A report from consultants PriceWaterhouseCoopers has concluded that the NHS could save billions of pounds a year if “ambitious, proactive NHS organisations” improved their use of information technology.
In a report published ahead of a speech by health secretary Jeremy Hunt this evening, which will call for a paperless NHS by 2018, PwC says the NHS could save £4 billion more than the government’s estimate in its NHS information strategy.
It argues that around half of this – £1.7 billion – could be generated from four actions, including the roll-out of e-prescribing in hospitals and the Electronic Prescription Service in primary care.
Other ‘priority’ actions include using information to improve post-operative care and commissioning and “ensuring the widespread provision of complete and accurate clinical and attendance information to clinicians and carers at the point of care, via clinical portals or other solutions.”
The rest of the ‘additional’ savings – £2.7 billion – are assumed to come from the NHS falling into line with the government’s wider ‘digital first’ agenda.
The ‘Power of Information’ strategy, published in May last year, came with an impact assessment that argued the NHS could realise savings of around £5 billion if it was implemented.
PwC appears to have been asked to revisit these assumptions in December, and to conduct a desk search for evidence of the financial and other benefits of adopting further IT systems.
Its researchers concluded their rapid review at the start of January, and identified ‘additional actions’ that the NHS could take.
Beyond the consultancy’s ‘priority’ and ‘digital first’ actions, these include making better use of cost and quality information, providing better choice information to patients, using IT to drive down the cost of negligence and litigation.
PwC admits that additional research would be needed to determine the exact impact of these actions; but admits that another ‘rapid review’ of digital first has “stressed the difficulty of accessing these benefits.”

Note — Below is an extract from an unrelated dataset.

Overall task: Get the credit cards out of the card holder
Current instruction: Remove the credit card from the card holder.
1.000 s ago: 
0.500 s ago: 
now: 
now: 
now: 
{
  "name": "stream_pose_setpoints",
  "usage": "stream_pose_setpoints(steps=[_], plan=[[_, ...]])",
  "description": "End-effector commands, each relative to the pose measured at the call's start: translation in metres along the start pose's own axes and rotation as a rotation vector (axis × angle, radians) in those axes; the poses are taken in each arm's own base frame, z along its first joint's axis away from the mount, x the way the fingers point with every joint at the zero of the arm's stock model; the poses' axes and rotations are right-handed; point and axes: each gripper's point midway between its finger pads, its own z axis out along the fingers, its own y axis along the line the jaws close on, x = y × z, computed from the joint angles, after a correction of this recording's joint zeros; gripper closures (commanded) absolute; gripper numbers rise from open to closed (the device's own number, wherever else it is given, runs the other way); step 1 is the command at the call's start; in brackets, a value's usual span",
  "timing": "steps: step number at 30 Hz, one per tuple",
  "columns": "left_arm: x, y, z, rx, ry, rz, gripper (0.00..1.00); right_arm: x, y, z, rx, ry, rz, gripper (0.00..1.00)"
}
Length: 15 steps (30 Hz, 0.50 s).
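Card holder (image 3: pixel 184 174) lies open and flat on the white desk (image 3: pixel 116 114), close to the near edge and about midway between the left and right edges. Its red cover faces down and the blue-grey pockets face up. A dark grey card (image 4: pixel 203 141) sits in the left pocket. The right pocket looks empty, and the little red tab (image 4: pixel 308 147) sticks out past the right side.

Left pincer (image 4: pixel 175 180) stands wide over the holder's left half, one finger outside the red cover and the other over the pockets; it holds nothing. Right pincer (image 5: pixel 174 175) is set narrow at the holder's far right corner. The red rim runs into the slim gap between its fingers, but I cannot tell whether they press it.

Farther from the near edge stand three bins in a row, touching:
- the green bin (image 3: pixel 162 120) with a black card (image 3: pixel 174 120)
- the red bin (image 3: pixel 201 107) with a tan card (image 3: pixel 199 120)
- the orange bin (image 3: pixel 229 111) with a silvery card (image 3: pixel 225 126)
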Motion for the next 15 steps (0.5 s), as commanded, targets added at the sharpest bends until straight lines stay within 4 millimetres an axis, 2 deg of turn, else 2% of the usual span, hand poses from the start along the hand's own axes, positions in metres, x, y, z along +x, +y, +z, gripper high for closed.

In a section headed “the delivery challenge” the consultancy says that getting the value out of IT investments will require “concerted action” from health and social care organisations.
It says “funds to cover one-off investment costs” in both new technology and new processes will also be needed, along with “robust governance procedures” to make sure projects are properly implemented.
While the report conspicuously fails to mention any of the NHS’ other IT strategies, or the ten year, £12.7 billion National Programme for IT in the NHS – of which the EPS was part – it acknowledges that some of its ideas would take “five-ten years or more” to deliver their benefits.
This will flesh out commitments in the NHS mandate to the NHS Commissioning Board to get interoperable systems into hospitals and other healthcare organisations by 2015, and to give patients access to them.
A consultation on patient access is promised later this year. However, privacy campaigners have already attacked the government’s latest move, arguing that the consent and confidentiality problems will be insurmountable.